**Requirement**
Among the entries below, find the lines holding "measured" and copy them.

**Data entries**
+ + + + +
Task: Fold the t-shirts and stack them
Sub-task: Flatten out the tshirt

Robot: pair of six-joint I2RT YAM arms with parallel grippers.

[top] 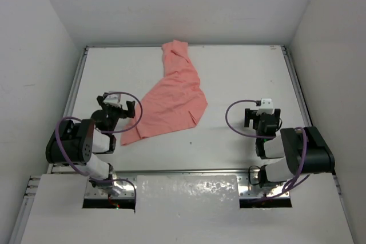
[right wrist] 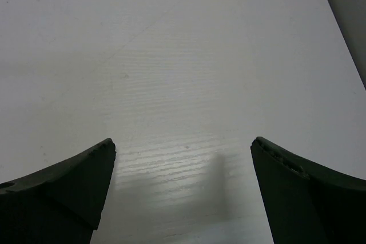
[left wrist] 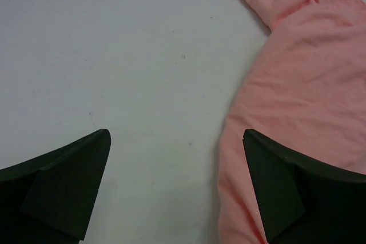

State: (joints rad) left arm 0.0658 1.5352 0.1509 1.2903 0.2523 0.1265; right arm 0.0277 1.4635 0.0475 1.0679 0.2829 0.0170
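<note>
Jaws apart and empty, the left gripper [left wrist: 177, 190] and right gripper [right wrist: 183, 192] flank the crumpled t-shirt [top: 171, 104] trailing from the tabletop's [top: 240, 72] far edge, best spread flat before folding.

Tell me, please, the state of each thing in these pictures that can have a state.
t-shirt: not folded, lying loose and wrinkled, far end bunched, nothing holding it.
left jaws: wide open, empty, next to the t-shirt's edge.
right jaws: wide open, empty, over bare table, away from the t-shirt.
</note>
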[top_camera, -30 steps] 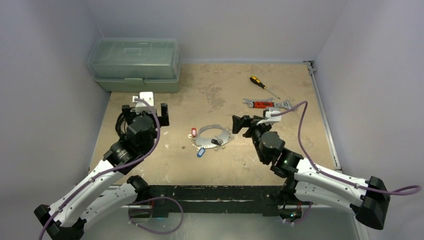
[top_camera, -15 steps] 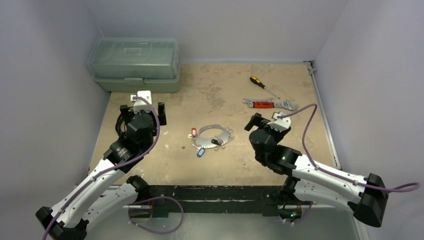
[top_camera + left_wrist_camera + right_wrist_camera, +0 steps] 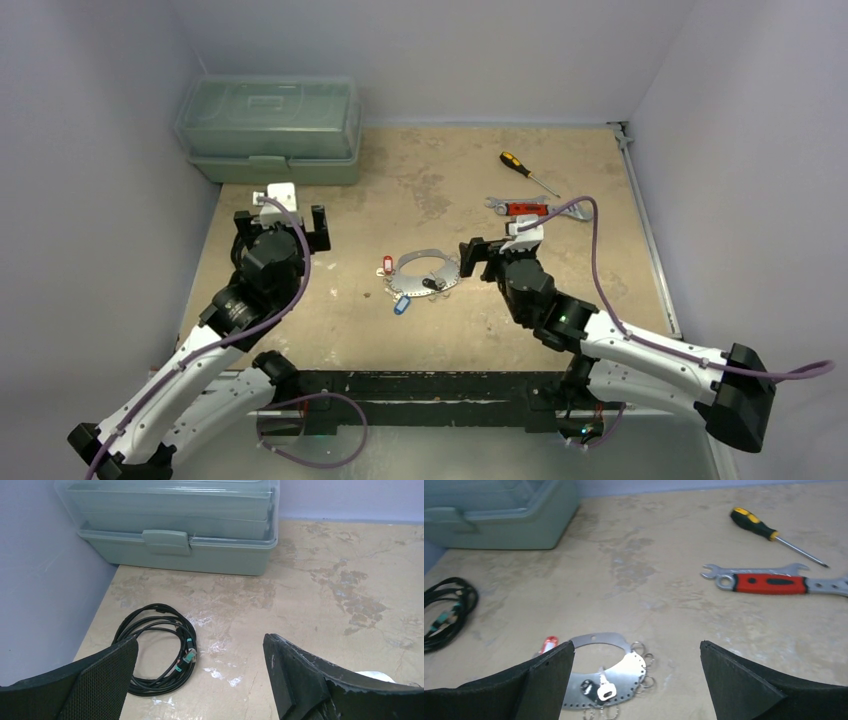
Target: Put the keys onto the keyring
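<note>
Two robot arms reach over a tan, mottled table (image 3: 330, 320), and neither holds anything. The left claw (image 3: 200, 680) is spread wide and empty. It is well apart from the work, facing a pale green toolbox (image 3: 175, 535) and a coiled black cable (image 3: 157, 650) at the table's far left. The right claw (image 3: 634, 680) is also spread wide and empty, just to the right of the keyring (image 3: 428, 272) and aimed at it.

The keyring lies flat near the middle of the table. It is a thin silvery crescent with small holes and little rings along its edge. The keys (image 3: 432, 284) lie with it. The black-tagged key (image 3: 594, 688) rests on the metal, the red-tagged key (image 3: 549, 643) is just beside its left end, and the blue-tagged key (image 3: 402, 305) sits by its near edge. Whether any key is already threaded on cannot be told.

The job looks barely begun, with nothing gripped and the keys left to fit. A red-handled wrench (image 3: 769, 580) and a screwdriver (image 3: 756, 525) lie beyond the keyring.
</note>
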Motion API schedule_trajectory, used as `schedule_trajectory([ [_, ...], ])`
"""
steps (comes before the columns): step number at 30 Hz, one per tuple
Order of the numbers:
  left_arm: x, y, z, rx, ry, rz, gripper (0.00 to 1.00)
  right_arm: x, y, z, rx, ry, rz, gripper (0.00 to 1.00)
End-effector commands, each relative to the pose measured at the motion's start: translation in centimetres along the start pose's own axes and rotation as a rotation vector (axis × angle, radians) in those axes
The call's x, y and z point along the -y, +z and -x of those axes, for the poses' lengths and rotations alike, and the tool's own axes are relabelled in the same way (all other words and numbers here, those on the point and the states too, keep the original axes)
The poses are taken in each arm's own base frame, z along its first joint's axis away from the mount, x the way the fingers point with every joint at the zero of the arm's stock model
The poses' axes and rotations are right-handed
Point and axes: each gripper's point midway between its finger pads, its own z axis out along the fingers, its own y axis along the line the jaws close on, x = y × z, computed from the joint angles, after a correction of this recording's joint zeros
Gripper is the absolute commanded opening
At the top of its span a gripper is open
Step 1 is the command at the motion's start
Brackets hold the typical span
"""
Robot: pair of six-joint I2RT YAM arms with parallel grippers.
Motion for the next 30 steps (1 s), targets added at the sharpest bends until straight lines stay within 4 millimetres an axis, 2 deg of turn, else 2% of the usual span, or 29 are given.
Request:
schedule_trajectory([
  [1, 0.2, 0.0, 1.1, 0.036, -0.023, -0.021, 0.95, -4.1, -0.7, 2.6, 0.076, 0.010, 0.235, 0.99],
  [14, 0.3, 0.1, 1.0, 0.029, -0.019, -0.017, 0.95, -3.9, -0.2, 1.3, 0.062, -0.012, 0.220, 0.99],
  [30, 0.5, 0.4, 0.8, 0.020, -0.012, -0.019, 0.95, -4.2, 0.0, 0.7, 0.045, -0.010, 0.228, 0.99],
])
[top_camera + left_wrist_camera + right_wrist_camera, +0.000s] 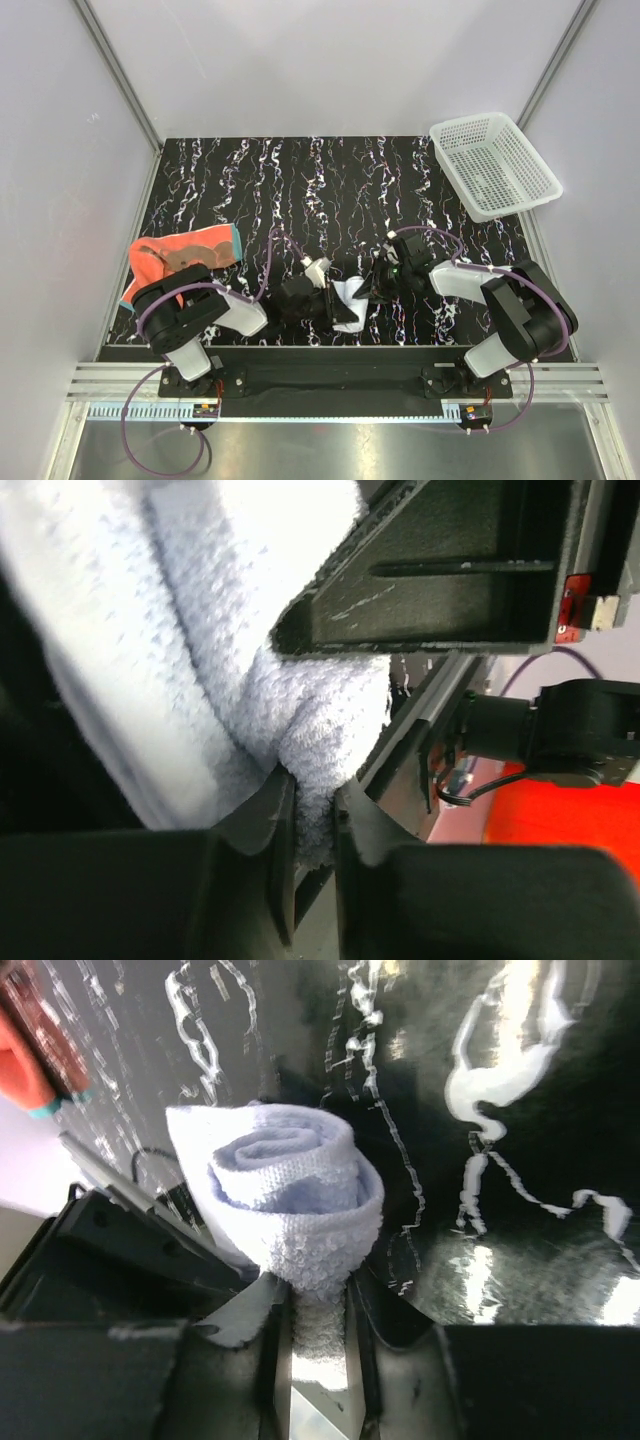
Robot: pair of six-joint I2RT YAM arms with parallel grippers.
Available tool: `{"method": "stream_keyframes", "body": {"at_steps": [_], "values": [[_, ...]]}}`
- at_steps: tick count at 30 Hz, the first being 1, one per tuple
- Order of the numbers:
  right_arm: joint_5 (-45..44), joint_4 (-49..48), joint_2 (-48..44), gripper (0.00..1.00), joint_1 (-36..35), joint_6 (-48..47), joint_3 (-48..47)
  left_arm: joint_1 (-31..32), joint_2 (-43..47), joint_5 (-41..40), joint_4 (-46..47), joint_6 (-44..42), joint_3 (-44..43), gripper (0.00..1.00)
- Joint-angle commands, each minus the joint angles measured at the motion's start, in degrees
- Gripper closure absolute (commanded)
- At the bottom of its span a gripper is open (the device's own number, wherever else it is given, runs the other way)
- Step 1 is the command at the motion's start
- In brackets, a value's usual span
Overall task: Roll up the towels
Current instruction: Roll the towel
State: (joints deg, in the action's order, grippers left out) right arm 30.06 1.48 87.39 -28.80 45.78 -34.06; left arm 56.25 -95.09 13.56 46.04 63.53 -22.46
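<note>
**A:** Where's the white towel (348, 300)?

**B:** At the front middle of the table (250, 190), between the two arms. It's partly wound. The right wrist view shows a loose spiral at one end, with a flap trailing off.

**A:** Who has it?

**B:** Both. The left gripper (312, 800) is almost closed, pinching a fold. The right gripper (318, 1300) is narrowed onto the roll's lower edge.

**A:** So which step?

**B:** Rolling the first towel, I'd say: the coil is formed but slack. The next move calls for turning one end while the other keeps tension, or the coil springs open.

**A:** And the second?

**B:** The orange-red towel (185, 255) lies unrolled at the table's left, well apart. The mesh basket (495, 165) sits at the far right.
</note>
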Motion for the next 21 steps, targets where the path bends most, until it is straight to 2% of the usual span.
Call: {"method": "stream_keyframes", "body": {"at_steps": [1, 2, 3, 6, 10, 11, 14, 21], "values": [[-4.2, 4.6, -1.3, 0.79, -0.9, -0.9, -1.1, 1.1, 2.8, -3.0, -16.1, -8.8, -5.8, 0.62], [-5.5, 6.2, -1.6, 0.80, -1.0, -1.1, -1.4, 1.5, 3.7, -4.4, -16.2, -10.3, -6.8, 0.53], [-6.8, 7.7, -1.8, 0.81, -1.0, -1.7, -1.8, 1.9, 4.5, -6.0, -22.4, -12.9, -9.2, 0.48], [-12.8, 14.4, -3.2, 0.82, -0.9, -2.3, -3.0, 3.4, 6.2, -12.2, -34.0, -16.6, -12.9, 0.36], [-21.6, 24.1, -4.8, 0.83, -1.1, -2.9, -6.3, 6.4, 7.0, -22.5, -45.8, -22.1, -20.0, 0.34], [-22.7, 27.5, -5.2, 0.83, -1.1, -2.9, -6.9, 8.1, 7.0, -27.6, -48.5, -22.7, -21.2, 0.34], [-25.8, 33.0, -5.5, 0.83, -1.6, -3.1, -9.6, 11.4, 6.3, -35.7, -57.3, -24.6, -26.0, 0.33], [-29.7, 40.8, -3.1, 0.82, -4.1, -1.7, -15.6, 18.8, 1.9, -48.3, -66.6, -26.9, -36.8, 0.33]]}}
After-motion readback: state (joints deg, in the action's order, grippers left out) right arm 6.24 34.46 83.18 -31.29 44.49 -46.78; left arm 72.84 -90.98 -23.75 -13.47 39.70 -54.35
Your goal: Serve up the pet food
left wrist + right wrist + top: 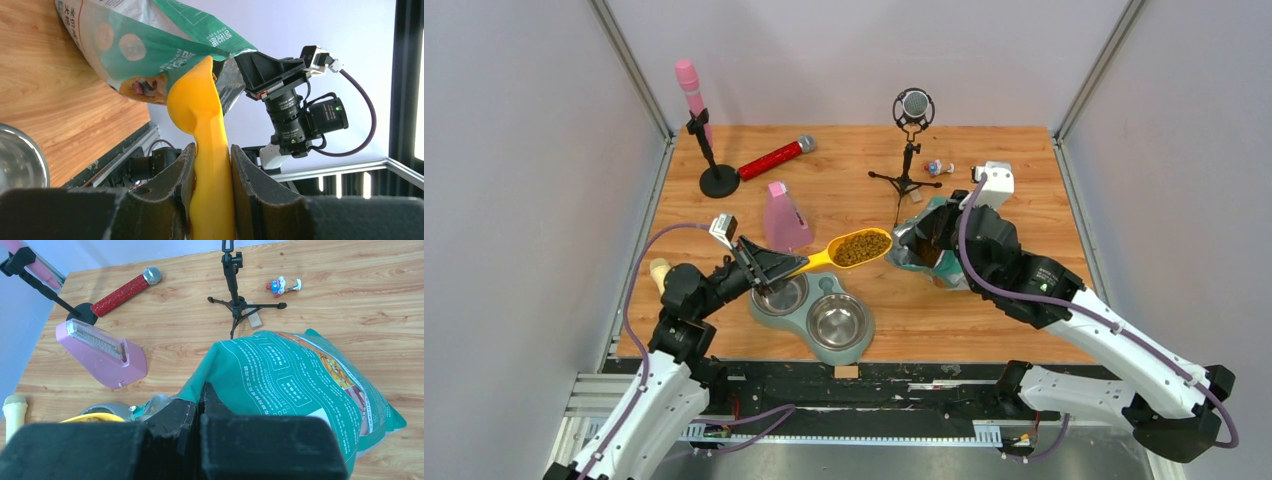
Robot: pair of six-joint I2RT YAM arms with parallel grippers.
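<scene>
My left gripper (pixel 776 264) is shut on the handle of a yellow scoop (pixel 836 252) whose bowl holds a heap of brown pet food (pixel 860 246), raised beside the open bag. In the left wrist view the handle (pixel 212 165) is clamped between both fingers. The teal-and-silver bag (pixel 929 240) lies at centre right; my right gripper (pixel 944 222) is shut on its rim, the bag's edge (pixel 220 385) pinched between the fingers. The grey double bowl (pixel 819 308) sits in front with two steel cups; the left cup is partly hidden by my left gripper.
A pink metronome (pixel 785 216) stands just behind the scoop. A black mic stand with pink mic (pixel 703 140), a red glitter microphone (pixel 774 158), a tripod microphone (pixel 910 140) and a small toy (pixel 938 167) sit at the back. A cream microphone (pixel 660 270) lies at the left edge.
</scene>
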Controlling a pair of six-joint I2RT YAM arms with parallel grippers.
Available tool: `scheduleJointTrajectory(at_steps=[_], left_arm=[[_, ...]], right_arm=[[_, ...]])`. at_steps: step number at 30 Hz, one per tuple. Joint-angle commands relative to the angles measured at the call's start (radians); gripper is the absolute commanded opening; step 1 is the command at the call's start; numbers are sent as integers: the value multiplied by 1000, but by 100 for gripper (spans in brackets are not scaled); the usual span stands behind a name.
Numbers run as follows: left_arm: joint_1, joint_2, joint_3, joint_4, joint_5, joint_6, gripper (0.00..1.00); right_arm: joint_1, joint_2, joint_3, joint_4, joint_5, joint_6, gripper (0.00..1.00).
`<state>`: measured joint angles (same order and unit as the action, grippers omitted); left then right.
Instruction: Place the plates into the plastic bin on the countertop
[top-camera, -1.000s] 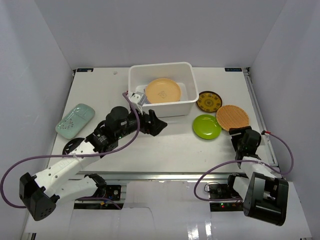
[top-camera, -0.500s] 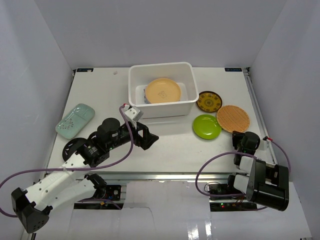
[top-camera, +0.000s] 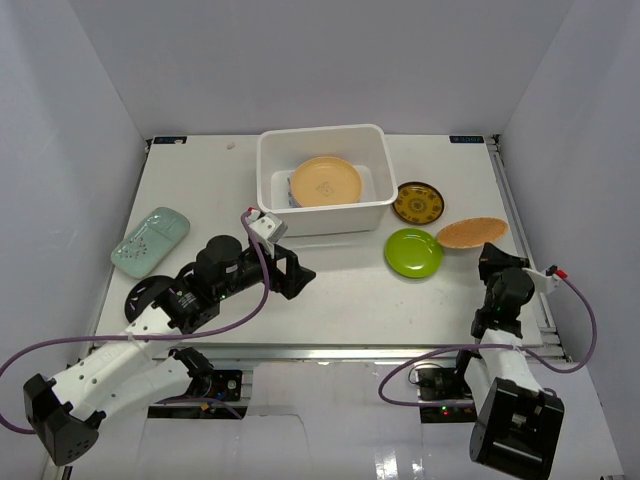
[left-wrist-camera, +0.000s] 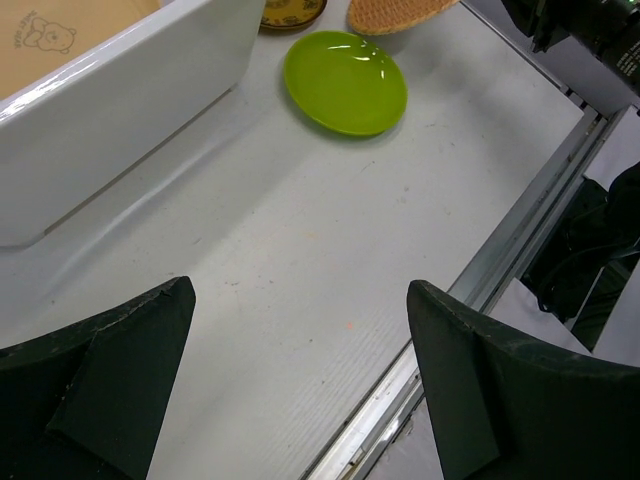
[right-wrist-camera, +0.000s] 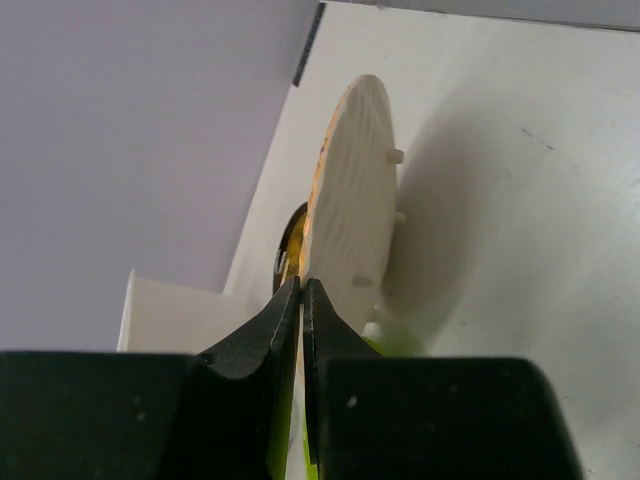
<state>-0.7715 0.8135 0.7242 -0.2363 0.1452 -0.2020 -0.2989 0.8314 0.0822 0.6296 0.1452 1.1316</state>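
Near left, the left tool hangs spread wide above the worktop. Near right, the right tool is clenched on the rim of the ribbed orange plate, which is steeply tilted. Just left of it, the lime green plate lies flat. Farther back, the plastic bin holds the tan plate, whose small bear stamp has lettering too small to read.

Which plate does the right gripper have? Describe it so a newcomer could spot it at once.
Start at the white plastic bin. Three plates sit to its right; the ribbed orange plate is the one farthest right. Unlike the flat-lying lime green plate and dark yellow-patterned plate, it stands tilted, its rim pinched in the right gripper.
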Motion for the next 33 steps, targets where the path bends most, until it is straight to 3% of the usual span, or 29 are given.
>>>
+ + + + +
**Solution below**
End-effector commands, each relative to the pose measured at the motion's start: translation in centimetres along the start pose's own axes and rotation as a rotation vector (axis × angle, radians) in those axes
- Joint-angle commands, each minus the joint angles measured at the motion's start, in degrees
Available tool: `scheduleJointTrajectory(at_steps=[_], left_arm=[[_, ...]], right_arm=[[_, ...]])`. at_steps: step number at 30 Hz, one per tuple. Joint-angle commands relative to the angles measured at the call's start (radians); gripper is the absolute commanded opening; step 1 is the command at the call's start; numbers are sent as integers: the value multiplied by 1000, but by 100 for gripper (spans in brackets are not scaled); the usual span stands behind a name.
`<state>`: measured joint angles (same order and unit as the action, grippers omitted); left then right.

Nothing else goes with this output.